As a little child I once got a ride to school from a neighbor who had a Subaru 4×4 that could go where school buses were failing (another time our bus was rescued from a ditch by a Korean-war 6×6 but that’s a story for another day).
Her tiny white car slowly crawled in low range over big prairie snow drifts and up the icy dirt hills. She softly patted the dash with her heavily bundled hand and yelled “COME ON BESSIE” above the roar of a little EA82 boxer engine that could.
It has been so many years, I wonder did she put her Bessie down and was it cruel when she did it? That’s the kind of question being asked by MIT in a new article asking if pressing an “off” button is equivalent to a machine murder. Maybe that’s the wrong question entirely, since they can be turned on again? Are you god if you can switch a robot on?
Here’s a particularly funny part where a “roboticist” notices that humans in high-risk/controlled environments like to name things and minimize changes.
Julie Carpenter, a roboticist in San Francisco has written about bomb disposal soldiers who form strong attachments to their robots, naming them and even sleeping curled up next to them in their Humvees. “I know soldiers have written to military robot manufacturers requesting they fix and return the same robot because it’s part of their team,” she says.
Should we accept this as some kind of exception as opposed to a norm? Who doesn’t name things or keep them close, even ones we don’t mind turning off?
Here’s a thought. Sleeping with a machine preserves integrity and reduces cost of trust. Returning the same one helps maintain integrity too, as every machine tends to have particulars.
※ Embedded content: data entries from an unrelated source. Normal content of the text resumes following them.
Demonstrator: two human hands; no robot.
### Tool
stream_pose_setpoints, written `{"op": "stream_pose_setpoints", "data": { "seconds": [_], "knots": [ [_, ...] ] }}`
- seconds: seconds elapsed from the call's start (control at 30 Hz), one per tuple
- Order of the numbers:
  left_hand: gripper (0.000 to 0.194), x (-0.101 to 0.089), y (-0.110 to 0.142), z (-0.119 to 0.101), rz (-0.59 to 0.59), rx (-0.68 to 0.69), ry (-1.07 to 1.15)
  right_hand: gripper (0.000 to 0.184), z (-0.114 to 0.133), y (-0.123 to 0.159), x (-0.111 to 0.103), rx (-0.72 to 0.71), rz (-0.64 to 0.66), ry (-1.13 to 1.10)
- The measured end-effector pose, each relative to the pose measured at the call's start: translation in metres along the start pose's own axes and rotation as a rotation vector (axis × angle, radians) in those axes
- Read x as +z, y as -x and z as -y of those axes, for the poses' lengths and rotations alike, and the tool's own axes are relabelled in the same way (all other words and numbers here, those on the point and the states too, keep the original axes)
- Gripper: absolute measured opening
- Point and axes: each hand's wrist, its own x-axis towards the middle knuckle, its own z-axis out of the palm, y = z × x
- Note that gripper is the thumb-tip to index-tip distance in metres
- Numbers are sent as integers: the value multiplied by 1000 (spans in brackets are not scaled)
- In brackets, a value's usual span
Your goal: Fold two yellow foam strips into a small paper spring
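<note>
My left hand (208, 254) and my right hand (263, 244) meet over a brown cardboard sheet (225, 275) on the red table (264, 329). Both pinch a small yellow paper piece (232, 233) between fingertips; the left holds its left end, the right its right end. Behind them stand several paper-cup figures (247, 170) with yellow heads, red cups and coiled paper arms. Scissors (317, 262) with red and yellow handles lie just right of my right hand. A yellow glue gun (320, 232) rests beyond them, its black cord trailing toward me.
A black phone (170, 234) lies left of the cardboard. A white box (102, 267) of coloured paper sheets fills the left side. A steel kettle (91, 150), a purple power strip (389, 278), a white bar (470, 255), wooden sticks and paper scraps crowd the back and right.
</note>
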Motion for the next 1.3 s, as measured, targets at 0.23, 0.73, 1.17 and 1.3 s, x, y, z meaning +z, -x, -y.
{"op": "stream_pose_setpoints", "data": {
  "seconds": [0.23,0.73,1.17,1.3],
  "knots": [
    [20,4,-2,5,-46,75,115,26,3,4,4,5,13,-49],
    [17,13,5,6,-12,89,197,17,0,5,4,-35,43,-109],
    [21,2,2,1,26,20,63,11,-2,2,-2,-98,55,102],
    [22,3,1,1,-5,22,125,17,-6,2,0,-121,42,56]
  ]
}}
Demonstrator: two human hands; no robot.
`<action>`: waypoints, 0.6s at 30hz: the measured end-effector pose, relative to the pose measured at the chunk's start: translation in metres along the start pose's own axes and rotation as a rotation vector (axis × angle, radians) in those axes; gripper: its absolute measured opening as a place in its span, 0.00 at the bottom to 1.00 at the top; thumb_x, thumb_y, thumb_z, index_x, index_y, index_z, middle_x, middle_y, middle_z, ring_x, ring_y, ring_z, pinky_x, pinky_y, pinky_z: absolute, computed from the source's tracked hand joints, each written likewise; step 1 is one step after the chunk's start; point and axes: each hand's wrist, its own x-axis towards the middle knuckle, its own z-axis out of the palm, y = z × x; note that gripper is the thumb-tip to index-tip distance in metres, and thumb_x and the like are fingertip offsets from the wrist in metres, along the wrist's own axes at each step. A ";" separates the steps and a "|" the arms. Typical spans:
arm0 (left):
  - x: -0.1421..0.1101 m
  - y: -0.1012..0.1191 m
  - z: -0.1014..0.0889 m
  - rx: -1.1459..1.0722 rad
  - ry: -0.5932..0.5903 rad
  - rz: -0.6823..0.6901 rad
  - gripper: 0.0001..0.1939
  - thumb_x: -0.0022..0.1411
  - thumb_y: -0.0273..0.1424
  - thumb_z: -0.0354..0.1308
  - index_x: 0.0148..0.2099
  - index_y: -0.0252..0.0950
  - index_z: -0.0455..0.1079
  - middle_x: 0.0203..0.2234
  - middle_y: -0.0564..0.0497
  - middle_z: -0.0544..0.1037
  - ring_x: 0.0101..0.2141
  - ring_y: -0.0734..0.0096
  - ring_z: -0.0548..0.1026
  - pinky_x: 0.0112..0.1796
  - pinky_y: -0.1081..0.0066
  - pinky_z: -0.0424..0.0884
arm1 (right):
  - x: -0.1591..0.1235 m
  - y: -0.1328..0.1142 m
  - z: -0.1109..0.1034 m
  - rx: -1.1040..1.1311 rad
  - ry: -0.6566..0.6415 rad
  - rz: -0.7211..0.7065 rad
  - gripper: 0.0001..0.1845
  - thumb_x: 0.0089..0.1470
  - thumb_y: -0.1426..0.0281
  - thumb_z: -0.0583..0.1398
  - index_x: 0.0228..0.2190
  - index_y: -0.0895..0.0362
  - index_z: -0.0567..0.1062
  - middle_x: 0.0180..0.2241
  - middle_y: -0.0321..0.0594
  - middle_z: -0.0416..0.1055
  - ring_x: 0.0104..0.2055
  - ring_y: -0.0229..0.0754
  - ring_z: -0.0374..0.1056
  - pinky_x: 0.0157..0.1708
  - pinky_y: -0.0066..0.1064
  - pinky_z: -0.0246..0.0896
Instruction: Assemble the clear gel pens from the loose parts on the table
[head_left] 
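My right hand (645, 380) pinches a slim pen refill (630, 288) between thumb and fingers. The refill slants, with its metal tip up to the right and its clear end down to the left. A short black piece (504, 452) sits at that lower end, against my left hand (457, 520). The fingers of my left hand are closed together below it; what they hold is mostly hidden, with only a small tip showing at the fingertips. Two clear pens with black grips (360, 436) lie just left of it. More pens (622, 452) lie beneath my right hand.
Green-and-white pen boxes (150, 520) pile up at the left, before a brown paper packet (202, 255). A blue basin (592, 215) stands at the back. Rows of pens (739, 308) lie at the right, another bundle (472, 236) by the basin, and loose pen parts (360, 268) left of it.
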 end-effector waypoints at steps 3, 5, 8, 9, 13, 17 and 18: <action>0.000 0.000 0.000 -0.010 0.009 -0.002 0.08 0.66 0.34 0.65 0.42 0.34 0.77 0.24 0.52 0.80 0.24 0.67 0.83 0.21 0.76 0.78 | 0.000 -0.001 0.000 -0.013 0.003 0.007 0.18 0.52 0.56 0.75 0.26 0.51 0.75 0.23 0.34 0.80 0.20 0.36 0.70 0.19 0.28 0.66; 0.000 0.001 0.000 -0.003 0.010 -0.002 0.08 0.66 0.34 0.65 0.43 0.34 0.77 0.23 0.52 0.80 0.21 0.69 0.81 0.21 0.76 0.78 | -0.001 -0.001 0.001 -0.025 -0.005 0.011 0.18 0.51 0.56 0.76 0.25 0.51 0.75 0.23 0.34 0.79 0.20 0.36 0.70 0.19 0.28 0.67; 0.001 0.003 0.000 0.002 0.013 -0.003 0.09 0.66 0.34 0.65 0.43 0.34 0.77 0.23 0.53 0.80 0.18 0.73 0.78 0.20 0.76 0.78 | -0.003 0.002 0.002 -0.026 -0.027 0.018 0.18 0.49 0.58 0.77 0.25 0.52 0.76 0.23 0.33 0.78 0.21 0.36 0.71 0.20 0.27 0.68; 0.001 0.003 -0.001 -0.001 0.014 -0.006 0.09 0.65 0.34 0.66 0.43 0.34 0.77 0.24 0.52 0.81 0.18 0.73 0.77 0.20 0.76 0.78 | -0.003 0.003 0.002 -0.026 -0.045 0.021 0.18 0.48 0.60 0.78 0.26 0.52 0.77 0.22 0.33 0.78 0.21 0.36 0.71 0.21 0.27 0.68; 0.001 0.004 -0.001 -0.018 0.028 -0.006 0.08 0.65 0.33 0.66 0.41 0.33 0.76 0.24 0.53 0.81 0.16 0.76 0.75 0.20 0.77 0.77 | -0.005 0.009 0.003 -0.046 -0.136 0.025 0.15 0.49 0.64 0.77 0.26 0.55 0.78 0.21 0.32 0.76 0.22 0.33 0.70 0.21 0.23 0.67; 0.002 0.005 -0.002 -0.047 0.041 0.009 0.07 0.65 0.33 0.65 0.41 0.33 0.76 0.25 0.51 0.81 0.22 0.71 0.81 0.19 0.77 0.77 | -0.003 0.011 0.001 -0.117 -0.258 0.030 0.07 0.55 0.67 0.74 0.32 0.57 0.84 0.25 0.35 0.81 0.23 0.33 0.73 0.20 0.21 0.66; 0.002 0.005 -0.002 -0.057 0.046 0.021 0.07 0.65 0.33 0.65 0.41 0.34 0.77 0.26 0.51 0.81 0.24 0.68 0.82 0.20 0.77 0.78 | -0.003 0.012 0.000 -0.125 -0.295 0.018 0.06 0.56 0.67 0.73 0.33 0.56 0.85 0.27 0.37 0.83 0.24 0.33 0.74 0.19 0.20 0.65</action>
I’d challenge this roboticist to put such behavior in historic context of soldiers and their machines for the past 100 years. And despite my “Bessie” experience, I’d say we trend more towards machines as extensions of our bodies, and not really companion-like.
Recently I wrote about the Aboriginal soldiers who defeated Ottoman forces in 1917, and how they were ordered to shoot their healthy horses after victory.
In fact the old Japanese theory suggests we are less likely to anthropomorphize robots that appear the most human-like. We might be most comfortable turning them off due to what they called the “uncanny valley“.
Attachment seems to come more from extension of our functional needs, which makes sense especially for bomb disposal risks, and helps explain the reasoning behind shooting victorious horses after battle has ended.
Of all the times I held my named laptop (because of course it has a name) in my arms, even sleeping next to it, nobody ever wrote about this as some kind of attachment. And I’d say they probably didn’t need to.
In fact I’d guess the percentage of security pros who keep their systems close and avoid rotations is near 100% but why call that a study subject?